Each line of the data below containing "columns" needs to be listed.

-------- DATA RECORDS

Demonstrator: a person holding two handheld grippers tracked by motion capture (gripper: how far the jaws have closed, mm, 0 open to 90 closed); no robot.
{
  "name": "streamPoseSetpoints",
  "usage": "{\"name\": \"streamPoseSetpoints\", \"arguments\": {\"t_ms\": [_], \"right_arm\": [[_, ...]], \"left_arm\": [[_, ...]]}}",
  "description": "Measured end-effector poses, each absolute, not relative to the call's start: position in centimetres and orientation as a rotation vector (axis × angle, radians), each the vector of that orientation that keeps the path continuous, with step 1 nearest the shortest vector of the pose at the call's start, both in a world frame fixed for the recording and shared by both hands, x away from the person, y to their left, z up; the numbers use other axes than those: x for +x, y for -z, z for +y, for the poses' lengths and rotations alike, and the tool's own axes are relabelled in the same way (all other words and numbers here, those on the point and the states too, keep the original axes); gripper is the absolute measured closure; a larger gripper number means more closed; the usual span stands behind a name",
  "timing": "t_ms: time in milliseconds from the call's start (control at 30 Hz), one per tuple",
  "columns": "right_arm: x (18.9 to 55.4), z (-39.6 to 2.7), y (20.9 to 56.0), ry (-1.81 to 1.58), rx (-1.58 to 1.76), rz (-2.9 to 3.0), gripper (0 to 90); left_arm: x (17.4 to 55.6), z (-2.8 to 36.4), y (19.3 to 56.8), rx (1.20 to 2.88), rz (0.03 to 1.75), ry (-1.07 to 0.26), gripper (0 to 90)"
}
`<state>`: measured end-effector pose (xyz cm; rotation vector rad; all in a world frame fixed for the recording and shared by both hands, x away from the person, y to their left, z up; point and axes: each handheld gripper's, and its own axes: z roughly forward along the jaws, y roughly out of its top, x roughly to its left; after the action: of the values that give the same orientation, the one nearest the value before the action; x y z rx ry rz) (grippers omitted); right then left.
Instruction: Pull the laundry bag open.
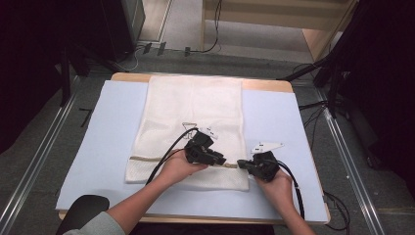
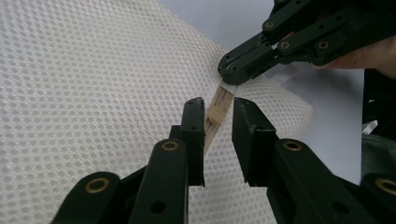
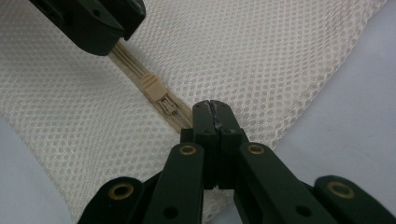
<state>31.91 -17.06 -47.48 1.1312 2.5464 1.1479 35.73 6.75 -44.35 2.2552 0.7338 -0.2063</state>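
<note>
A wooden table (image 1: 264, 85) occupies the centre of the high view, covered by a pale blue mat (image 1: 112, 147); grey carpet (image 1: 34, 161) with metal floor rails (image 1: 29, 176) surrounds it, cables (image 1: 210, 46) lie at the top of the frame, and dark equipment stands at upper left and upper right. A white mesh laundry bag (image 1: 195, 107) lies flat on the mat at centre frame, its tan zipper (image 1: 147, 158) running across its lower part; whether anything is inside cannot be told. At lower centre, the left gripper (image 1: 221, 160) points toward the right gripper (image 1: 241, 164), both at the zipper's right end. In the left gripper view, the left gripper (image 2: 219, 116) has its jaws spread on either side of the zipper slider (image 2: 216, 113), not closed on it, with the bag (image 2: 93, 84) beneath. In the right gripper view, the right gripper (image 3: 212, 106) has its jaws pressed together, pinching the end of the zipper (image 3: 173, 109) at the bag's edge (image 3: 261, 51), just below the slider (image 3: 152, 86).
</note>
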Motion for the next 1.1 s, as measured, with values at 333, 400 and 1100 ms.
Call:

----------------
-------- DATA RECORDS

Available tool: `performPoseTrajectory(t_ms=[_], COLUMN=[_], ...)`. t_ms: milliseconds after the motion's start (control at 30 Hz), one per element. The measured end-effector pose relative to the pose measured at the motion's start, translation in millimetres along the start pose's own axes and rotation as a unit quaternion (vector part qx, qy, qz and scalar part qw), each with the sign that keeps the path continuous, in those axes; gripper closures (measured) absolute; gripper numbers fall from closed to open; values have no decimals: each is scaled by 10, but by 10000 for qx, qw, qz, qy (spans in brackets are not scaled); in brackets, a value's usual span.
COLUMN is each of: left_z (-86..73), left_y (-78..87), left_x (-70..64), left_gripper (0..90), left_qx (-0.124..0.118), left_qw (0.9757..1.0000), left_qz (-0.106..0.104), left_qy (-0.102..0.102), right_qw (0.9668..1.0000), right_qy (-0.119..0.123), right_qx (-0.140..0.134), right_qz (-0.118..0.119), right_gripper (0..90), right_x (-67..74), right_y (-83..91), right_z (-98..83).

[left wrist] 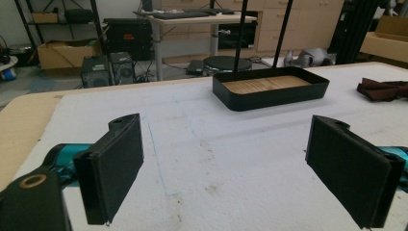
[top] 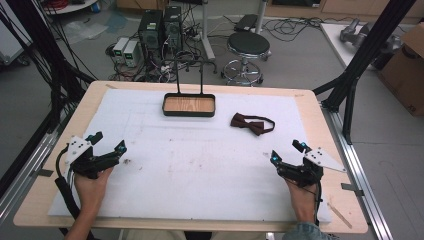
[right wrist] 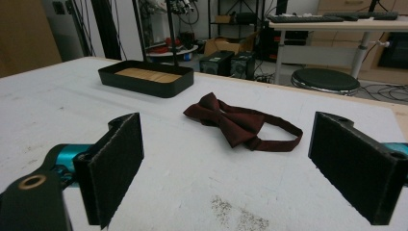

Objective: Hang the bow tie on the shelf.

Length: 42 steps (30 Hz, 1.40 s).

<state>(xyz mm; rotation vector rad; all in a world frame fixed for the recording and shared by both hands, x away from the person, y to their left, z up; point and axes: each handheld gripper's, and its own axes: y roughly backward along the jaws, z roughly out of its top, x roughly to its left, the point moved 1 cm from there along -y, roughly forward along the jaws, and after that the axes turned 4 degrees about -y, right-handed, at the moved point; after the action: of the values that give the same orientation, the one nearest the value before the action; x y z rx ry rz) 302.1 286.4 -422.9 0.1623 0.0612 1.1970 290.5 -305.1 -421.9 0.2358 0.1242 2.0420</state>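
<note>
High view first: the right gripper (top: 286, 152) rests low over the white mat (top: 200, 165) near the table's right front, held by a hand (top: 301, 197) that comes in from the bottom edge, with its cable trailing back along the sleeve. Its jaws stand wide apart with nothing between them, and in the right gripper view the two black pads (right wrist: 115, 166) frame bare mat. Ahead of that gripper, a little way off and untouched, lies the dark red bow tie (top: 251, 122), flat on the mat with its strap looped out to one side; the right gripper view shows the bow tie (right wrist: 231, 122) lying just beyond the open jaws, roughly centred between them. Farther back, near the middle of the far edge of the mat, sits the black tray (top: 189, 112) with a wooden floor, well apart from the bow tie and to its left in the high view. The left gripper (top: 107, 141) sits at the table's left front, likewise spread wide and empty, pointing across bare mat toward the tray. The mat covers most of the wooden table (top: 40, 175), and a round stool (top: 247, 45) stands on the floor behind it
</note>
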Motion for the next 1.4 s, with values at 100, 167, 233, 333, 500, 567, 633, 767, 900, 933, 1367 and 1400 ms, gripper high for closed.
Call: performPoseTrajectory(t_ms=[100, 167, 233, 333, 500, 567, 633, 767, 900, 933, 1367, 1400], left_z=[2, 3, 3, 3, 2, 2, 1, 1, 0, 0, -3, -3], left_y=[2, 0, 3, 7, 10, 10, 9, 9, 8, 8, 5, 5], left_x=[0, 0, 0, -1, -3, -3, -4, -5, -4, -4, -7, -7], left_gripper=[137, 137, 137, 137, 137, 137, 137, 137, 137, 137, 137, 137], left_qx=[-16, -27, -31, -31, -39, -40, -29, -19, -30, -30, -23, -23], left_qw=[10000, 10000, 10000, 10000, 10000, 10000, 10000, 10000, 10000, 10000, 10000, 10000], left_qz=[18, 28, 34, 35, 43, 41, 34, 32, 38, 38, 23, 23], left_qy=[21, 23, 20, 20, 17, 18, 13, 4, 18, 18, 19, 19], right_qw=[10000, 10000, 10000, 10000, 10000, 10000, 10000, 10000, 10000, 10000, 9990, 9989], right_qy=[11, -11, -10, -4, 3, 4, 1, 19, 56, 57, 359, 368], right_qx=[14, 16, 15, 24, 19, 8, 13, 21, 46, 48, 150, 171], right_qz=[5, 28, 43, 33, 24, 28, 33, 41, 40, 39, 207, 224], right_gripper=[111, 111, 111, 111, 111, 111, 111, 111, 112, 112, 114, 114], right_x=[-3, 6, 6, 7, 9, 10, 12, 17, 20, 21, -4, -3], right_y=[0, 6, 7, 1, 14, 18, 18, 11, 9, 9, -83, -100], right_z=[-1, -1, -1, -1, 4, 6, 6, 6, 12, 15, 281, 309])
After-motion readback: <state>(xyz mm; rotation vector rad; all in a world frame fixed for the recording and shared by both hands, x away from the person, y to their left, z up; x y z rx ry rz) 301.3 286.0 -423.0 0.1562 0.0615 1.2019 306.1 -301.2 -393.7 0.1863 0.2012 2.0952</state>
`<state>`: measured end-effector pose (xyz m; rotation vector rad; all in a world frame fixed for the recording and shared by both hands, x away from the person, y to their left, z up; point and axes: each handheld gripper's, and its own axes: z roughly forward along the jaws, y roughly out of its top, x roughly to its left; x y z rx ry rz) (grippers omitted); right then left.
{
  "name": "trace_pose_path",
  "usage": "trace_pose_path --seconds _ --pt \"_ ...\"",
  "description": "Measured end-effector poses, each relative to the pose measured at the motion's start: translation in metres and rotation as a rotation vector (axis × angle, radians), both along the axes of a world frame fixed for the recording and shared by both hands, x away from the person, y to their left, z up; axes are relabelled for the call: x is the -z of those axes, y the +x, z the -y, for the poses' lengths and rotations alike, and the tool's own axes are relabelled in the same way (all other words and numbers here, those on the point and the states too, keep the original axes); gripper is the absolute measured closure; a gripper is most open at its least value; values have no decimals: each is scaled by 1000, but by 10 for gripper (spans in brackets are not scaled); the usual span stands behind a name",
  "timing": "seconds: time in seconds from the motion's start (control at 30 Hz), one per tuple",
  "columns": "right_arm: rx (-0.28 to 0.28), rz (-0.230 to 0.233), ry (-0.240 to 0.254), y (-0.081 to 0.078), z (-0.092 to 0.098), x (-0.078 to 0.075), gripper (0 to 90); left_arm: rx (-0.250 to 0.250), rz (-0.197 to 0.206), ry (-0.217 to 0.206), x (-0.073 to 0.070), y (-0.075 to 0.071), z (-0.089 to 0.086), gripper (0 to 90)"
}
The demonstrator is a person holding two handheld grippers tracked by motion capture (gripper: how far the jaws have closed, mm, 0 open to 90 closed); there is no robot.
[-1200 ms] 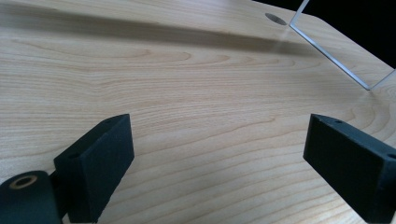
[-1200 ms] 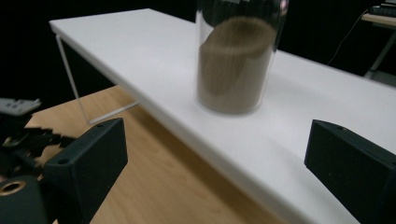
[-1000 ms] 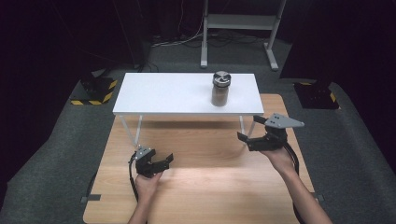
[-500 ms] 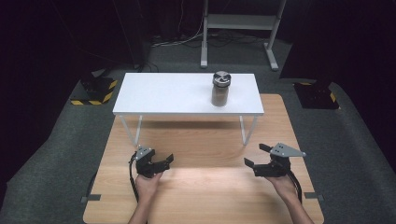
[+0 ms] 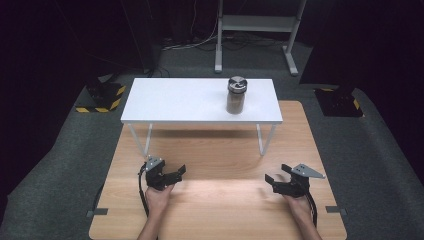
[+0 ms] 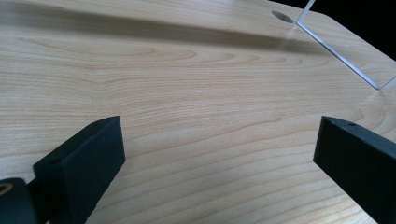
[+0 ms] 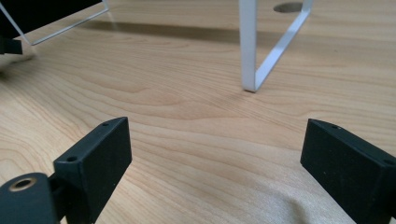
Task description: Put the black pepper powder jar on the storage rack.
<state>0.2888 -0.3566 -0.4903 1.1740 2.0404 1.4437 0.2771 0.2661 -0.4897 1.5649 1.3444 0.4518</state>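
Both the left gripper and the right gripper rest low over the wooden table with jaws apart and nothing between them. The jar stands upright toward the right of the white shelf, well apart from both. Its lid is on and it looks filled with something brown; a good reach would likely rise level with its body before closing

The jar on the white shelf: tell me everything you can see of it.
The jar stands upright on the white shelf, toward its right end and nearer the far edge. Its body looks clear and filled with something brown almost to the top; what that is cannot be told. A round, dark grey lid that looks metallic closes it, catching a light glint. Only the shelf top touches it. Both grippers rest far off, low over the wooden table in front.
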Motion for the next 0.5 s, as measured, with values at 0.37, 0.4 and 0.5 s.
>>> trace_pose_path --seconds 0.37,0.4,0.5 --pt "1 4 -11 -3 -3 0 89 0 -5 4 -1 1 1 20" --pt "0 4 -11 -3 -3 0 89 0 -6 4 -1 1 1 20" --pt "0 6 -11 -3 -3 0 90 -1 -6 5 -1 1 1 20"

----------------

**ANSWER AREA**
  "columns": "right_arm: x (18.9 to 55.4), z (-39.6 to 2.7), y (20.9 to 56.0), ry (-1.81 to 1.58), rx (-1.58 to 1.76), rz (-2.9 to 3.0), gripper (0 to 90); left_arm: x (17.4 to 55.6), z (-2.8 to 36.4), y (19.3 to 56.8), rx (1.20 to 2.88), rz (0.03 to 1.75), ry (-1.07 to 0.26), gripper (0 to 90)"
  "columns": "right_arm: rx (-0.28 to 0.28), rz (-0.230 to 0.233), ry (-0.240 to 0.254), y (-0.081 to 0.078), z (-0.092 to 0.098), x (-0.078 to 0.075), gripper (0 to 90); left_arm: rx (-0.250 to 0.250), rz (-0.197 to 0.206), ry (-0.217 to 0.206), x (-0.073 to 0.070), y (-0.075 to 0.071), z (-0.089 to 0.086), gripper (0 to 90)"

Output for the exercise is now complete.